Increasing sampling speed by changing distribution of difference between measured and calculated to interval

Hello,

I am fairly new to pymc3 and I have been using it to model geochemical data.
Overall, my current model looks like:

with pm.Model() as model2:

    data_arr = geochem_df.iloc[row].to_numpy()
    b_eq = data_arr * 100 
    
    x_v = []
    
    def create_priors(tup):
        mu = tup[1]
        sigma = tup[2]
        name = tup[0]
        return pm.TruncatedNormal(name, mu, sigma,lower=0,upper=100)
        
    for z in range(len(tup_main)):
        x_v.append(create_priors(tup_main[z]))
       
    x = tt.as_tensor_variable(list(x_v))

    CP = pm.Deterministic('CP_val',tt.sum(x*-CP_arr[:-15]))

    pm.Cauchy('CP',alpha=eet,beta=1,observed=CP)

    total = pm.Deterministic('total',tt.sum(x))

    total_cap = pm.Cauchy('total_cap',alpha=100,beta=.1,observed=total)
    
    eq = pm.Deterministic('eq_val',tt.dot(a_eq[:,:-15],x))
    
    diff = pm.Deterministic('diff',eq-b_eq) ## difference
    
    pm.Cauchy('eq',alpha=0,beta=1,observed=diff,shape=data_arr.shape[0]) ## diff distribution
    
    trace2 = pm.sample(1500,tune=500)

The commented lines intend to assert the difference between calculated and observed as a cauchy distribution centred at zero (in order to minimize the difference).
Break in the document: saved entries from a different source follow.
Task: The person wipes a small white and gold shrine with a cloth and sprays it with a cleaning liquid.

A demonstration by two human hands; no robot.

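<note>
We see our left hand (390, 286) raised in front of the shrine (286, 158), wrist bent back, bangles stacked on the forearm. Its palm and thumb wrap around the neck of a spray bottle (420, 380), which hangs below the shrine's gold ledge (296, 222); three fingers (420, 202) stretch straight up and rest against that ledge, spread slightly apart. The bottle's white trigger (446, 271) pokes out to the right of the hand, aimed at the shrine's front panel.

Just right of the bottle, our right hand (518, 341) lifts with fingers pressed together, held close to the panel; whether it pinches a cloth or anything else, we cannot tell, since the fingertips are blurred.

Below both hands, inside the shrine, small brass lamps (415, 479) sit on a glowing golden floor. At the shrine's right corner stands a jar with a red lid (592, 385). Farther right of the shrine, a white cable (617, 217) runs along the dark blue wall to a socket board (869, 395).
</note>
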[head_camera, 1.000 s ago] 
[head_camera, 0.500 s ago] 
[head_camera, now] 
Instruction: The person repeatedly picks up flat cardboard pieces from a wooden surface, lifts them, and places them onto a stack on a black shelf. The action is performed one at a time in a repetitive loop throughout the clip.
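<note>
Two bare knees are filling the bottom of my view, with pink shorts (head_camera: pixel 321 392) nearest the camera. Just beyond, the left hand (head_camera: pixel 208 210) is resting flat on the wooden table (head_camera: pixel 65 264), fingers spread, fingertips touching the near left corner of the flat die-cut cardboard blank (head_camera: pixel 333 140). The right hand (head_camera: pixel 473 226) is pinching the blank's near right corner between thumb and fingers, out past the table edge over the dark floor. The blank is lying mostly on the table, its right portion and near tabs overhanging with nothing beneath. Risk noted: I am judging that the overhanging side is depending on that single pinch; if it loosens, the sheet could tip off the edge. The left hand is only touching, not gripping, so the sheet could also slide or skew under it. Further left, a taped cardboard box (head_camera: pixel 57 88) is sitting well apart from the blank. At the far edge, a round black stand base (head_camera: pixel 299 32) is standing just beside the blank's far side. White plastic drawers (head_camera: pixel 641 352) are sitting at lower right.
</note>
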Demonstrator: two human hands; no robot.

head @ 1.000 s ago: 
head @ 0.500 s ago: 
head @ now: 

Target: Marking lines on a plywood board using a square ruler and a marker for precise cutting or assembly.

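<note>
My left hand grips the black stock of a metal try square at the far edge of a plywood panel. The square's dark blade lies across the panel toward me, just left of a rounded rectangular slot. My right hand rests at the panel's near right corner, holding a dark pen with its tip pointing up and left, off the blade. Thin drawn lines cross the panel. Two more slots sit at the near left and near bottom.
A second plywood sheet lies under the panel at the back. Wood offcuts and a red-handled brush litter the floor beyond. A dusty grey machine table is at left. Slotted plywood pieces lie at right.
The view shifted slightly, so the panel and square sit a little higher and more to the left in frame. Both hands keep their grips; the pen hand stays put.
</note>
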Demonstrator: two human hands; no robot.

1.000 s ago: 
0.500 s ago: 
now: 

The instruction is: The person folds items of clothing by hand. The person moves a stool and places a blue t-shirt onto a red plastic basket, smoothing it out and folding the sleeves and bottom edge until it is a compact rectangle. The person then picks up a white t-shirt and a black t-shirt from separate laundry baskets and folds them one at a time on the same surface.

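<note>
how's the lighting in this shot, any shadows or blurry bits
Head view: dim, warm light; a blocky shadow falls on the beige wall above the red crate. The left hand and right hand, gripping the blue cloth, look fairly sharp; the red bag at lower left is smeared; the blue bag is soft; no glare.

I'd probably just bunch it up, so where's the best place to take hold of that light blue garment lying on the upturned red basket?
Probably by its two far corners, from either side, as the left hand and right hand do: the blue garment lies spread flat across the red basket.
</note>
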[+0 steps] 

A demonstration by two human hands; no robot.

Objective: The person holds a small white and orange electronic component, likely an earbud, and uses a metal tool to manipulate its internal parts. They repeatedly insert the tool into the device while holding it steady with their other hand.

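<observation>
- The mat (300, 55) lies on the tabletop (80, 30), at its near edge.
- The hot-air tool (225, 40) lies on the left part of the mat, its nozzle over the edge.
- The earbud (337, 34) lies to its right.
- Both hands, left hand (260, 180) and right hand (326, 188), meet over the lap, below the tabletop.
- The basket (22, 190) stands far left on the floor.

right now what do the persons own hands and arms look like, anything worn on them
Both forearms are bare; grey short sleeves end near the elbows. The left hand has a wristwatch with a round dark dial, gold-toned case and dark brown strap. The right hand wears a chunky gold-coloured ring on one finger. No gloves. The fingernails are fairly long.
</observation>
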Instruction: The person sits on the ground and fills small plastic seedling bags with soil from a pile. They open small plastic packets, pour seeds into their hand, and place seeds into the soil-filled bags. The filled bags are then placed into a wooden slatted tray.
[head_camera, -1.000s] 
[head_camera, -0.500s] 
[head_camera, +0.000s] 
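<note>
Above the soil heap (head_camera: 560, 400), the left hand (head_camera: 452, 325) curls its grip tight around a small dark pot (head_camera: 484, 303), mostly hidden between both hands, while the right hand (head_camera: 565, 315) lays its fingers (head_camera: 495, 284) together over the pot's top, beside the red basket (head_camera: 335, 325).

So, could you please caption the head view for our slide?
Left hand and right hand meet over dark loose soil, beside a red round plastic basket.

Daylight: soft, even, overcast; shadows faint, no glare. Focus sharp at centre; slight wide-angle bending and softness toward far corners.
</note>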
This model takes about 10 minutes to run per row in my data, but there’s cases where we have about 10 000 rows, and for each we intend to run the sampler each time, because there’s different priors for each data row. I wonder if we set the difference to be a range of values, say between [0:5], if the sampler would speed up? Does anyone know how to do it properly? I’ve run some experiments but it doesn’t seem that I am coding it properly, as it doesn’t give me sensible results.

Additionally, is it possible to “force” the sampler to run on all available cores? Say I have an AWS instance with 30 something cores, I can’t figure out how to set the sampler to use all cores.

Many thanks for any help!

Vectorization may give you a little bit of a speedup:

x = pm.TruncatedNormal('priors', tup[1], tup[2], lower=0, upper=100)

It looks like you have a “soft” constraint on the total, and are trying to get the sampler to enforce it. This probably is causing a significant slow-down. It’s probably faster to rescale a la:

total_cap = pm.Cauchy('total_cap', alpha=100, beta=.1)
x_scaled = (x/tt.nlinalg.norm(x)) * total_cap

this will have a weird impact on your posteriors, since the x values are happy being quite large and getting rescaled; and if you don’t want that you may need to do something a little bit cleverer to constrain the total. But I suspect this potential is the source of the problem. You could, for instance, use Dirichlet to represent proportions of the total_cap; and use a pm.Deterministic('x_cap', total_cap * dirich_proportions) to pull out the values for analysis.

and it probably would help simplify the graph to do

pm.Cauchy('eq', alpha=b_eq, beta=1, observed=tt.dot(a_eq[:,:-15], x))